Judith was staring at the debonair automobile parked by the kerb; its red paint and brasswork gleamed in the sun.
‘Swell, isn’t it?’ Robert said as casually as he could when it came to his pride and joy. ‘De Dion-Bouton. Latest model.’
‘Oh, Mr Harrison, a beautiful French automobile! I’m driving to Giverny in that? This is just so European.’
Her guileless enthusiasm was infectious but she was like a flame burning brightly, too brightly. The thought provoked a startling sense of familiarity and Robert shook his head to clear the unwanted memories.
‘Oh come now, it’s not that special. Nothing like the vehicles you must go about in in New York.’

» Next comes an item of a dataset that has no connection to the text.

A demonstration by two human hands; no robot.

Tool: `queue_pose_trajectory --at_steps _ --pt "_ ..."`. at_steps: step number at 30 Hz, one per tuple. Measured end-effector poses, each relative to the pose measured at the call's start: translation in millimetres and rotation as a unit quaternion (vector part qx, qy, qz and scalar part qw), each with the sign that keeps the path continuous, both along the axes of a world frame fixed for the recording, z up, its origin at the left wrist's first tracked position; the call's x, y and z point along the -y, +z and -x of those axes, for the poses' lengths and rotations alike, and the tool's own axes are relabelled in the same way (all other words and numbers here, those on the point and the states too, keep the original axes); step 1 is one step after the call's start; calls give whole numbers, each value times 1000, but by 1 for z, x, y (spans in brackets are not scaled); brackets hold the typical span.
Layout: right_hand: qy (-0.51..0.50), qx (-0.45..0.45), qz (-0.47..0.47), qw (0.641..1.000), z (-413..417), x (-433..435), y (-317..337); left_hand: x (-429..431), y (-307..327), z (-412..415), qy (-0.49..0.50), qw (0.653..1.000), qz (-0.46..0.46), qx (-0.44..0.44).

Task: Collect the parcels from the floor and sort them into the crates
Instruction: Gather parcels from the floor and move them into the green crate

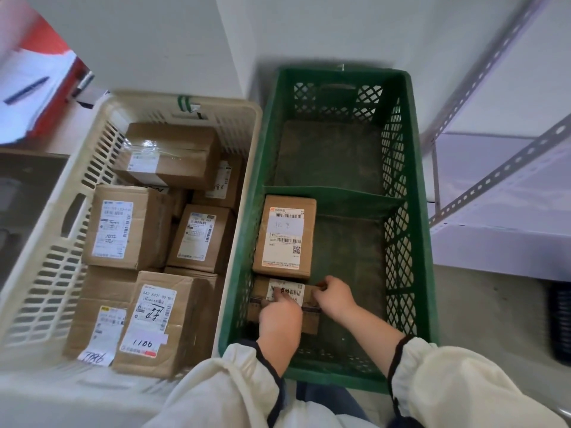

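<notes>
Two crates stand side by side on the floor. The cream crate (46,273) on the left is packed with several brown labelled parcels, among them one marked 1186 (154,322). The green crate (414,242) on the right has a divider; its far half holds nothing. In its near half a labelled parcel (284,236) lies by the left wall. Just in front of it sits a smaller brown parcel (289,291) near the crate floor. My left hand (279,319) grips this small parcel's near left side, and my right hand (333,296) pinches its right end.
A white metal shelving rack (500,186) stands right of the green crate. A red surface with papers and a pen (26,89) is at the top left. A dark ribbed object (559,322) rests on the floor at the right edge.
</notes>
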State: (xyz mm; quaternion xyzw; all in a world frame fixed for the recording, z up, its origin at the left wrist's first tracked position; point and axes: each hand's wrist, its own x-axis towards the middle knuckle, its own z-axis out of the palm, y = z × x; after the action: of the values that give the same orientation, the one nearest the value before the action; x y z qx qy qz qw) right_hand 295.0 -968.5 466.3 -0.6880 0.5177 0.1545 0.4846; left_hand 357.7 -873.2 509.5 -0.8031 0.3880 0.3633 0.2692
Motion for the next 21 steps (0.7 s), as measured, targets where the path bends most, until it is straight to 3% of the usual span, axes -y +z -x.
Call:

‘Thank God, it isn’t,’ she laughed. ‘Thank God. I haven’t come all this way to live the American life. I want to be completely and utterly French!’
Again he was amazed by her intensity; she seemed almost feverish. Her eyes glittered, her pale skin glowed as if candlelit from within. She looked boyish and yet tenderly female, young, yet knowing. He felt drawn to her but not at the level she might suppose. There was more a sense of connection between them: visitors from an urban New World in love with the light and colour of rural France.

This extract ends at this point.